Professor Ryan R. Julian of the University of California Riverside is supported by the Chemical Measurement and Imaging (CMI) Program in the Division of Chemistry and the Instrument Development for Biological Research (IDBR) Program in the Directorate for Biological Sciences to further develop his mass spectrometry methodologies, which were initially developed for the identification and characterization of peptides and proteins. The project will expand the scope of biomolecules to which mass spectrometry can be applied, opening up new avenues of scientific research in numerous fields including molecular biology, biochemistry and medicine. Specifically, the proposed methods for improved oligosaccharide analysis are destined to be broadly useful as these are biologically and biomedically important molecules for which existing tools are only moderately useful. In this context, the project promises to enhance our understanding of life processes. In the course of conducting this research, graduate and undergraduate students will acquire valuable skills in bioanalytical technologies, mass spectrometry and chemical synthesis.
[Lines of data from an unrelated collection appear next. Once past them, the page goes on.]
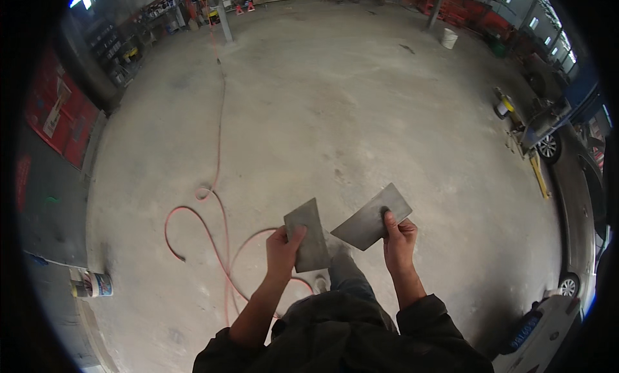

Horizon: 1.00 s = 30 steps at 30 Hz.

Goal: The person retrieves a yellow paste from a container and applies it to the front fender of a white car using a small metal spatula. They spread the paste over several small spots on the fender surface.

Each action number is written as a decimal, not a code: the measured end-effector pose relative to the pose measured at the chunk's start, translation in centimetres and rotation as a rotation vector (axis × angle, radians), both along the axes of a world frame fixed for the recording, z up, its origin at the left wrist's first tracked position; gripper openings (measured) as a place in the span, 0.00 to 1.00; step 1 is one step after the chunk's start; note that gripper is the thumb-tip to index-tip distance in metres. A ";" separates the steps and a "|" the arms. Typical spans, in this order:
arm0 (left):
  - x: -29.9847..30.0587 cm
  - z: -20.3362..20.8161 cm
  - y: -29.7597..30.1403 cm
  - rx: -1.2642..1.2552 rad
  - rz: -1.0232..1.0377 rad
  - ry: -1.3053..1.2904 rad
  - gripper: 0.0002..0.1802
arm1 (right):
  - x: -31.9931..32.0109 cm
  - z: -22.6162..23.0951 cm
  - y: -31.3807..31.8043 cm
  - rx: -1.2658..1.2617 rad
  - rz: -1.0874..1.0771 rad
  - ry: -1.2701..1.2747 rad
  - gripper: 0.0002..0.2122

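Observation:
My left hand grips a flat grey rectangular plate, thumb pressed on its upper face and fingers hidden beneath. A second thin grey plate, shinier and tilted to the right, is pinched in my right hand, with the thumb on top near its right end. The two plates are held apart in front of my body, with a narrow gap between their nearest edges. Both look like thin sheets with straight edges; what they are made of I cannot tell for sure.
A red hose lies looped on the concrete floor to my left. A bucket stands by the left wall, and a white bucket far right. A car is parked along the right, near a yellow-ended lift arm.

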<state>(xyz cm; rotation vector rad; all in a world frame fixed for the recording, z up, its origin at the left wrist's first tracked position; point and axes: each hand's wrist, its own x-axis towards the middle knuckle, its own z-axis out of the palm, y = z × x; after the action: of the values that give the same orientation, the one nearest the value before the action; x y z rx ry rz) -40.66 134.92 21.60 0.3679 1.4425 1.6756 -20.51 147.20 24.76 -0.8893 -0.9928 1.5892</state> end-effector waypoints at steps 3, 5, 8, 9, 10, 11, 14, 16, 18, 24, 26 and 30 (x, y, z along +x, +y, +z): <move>-5.9 0.7 7.6 -0.027 -0.029 0.079 0.13 | -7.9 -0.8 7.6 -0.019 0.037 0.064 0.07; -10.2 0.7 12.9 0.012 -0.037 0.047 0.15 | -12.9 -2.2 13.0 -0.032 0.099 0.086 0.06; -17.2 0.7 21.6 0.028 -0.009 0.012 0.15 | -21.6 -3.7 22.0 -0.020 0.138 0.085 0.06; -19.6 1.1 24.4 0.009 0.005 0.000 0.15 | -24.7 -3.5 24.9 -0.018 0.158 0.092 0.06; -22.1 1.5 27.1 -0.010 0.019 -0.012 0.15 | -27.9 -3.3 27.6 -0.016 0.178 0.099 0.06; -24.7 2.0 29.3 -0.038 0.028 -0.028 0.15 | -31.1 -3.0 29.9 -0.024 0.191 0.104 0.06; -33.0 2.5 35.7 -0.060 0.138 0.032 0.13 | -39.0 -2.1 37.9 -0.104 0.426 -0.020 0.12; -37.7 2.6 39.7 -0.011 0.234 0.063 0.13 | -44.1 -0.6 43.3 0.057 0.461 -0.167 0.18; -43.3 1.5 44.3 -0.076 0.284 0.077 0.12 | -49.7 1.4 48.3 0.455 0.345 -0.314 0.24; -59.2 -2.1 59.4 -0.136 0.234 0.140 0.14 | -67.4 -1.7 64.2 1.570 0.590 -0.783 0.21; -65.8 -2.4 64.7 -0.243 0.222 0.206 0.15 | -73.5 -1.1 69.8 1.528 0.520 -0.704 0.15; -78.6 -0.9 74.7 0.072 0.261 0.208 0.11 | -81.1 -0.3 80.8 0.331 0.547 -0.470 0.09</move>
<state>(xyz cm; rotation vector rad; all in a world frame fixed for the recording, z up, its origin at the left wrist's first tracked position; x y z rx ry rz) -119.23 209.64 20.70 0.4180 1.6414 1.9489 -101.60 228.00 24.46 -0.8131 -1.9003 1.6073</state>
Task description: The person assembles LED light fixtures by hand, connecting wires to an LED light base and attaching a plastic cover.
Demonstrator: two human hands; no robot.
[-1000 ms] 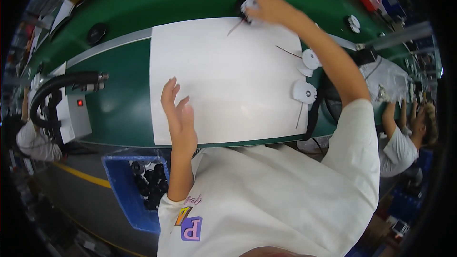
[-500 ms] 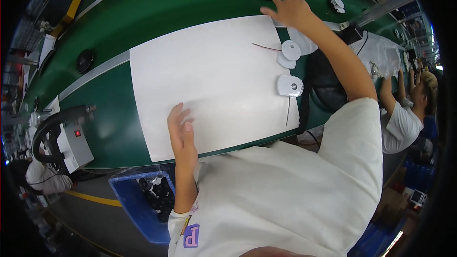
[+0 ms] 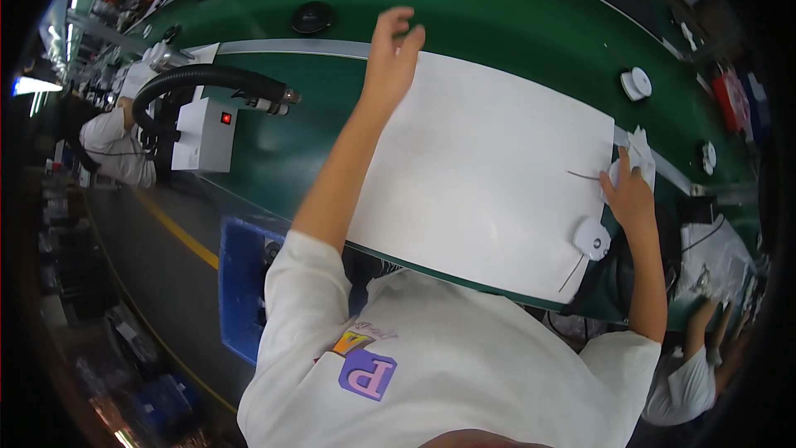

The PI will actively participate in UCR programs (GradEDge and AGEP) that are focused on the successful advancement of minority students within the graduate school, and the research team will participate in science fairs and science demonstrations at local K-12 schools

The project is organized in three specific objectives: (1) to explore the utility of radical directed dissociation (RDD) for the elucidation of the structure of oligosaccharides and to delineate the unique fragmentation pathways that RDD produce in oligosaccharides. The focus of this objective will be on a range of targets including glycosaminoglycans, O- and N- linked glycans and glycopeptides; (2) to use RDD to identify antioxidant peptides and determine their solution phase antioxidant capacity. The inherent antioxidant capacity of biologically relevant proteins and the factors that influence antioxidant capacity will be investigated, and a combination of sequence substitution and MS/MS experiments will be used to reveal information about how radicals are sequestered; and (3) to utilize photocaged covalent labels and photochemistry to map the higher order solution phase structure of proteins, in particular multiprotein complexes.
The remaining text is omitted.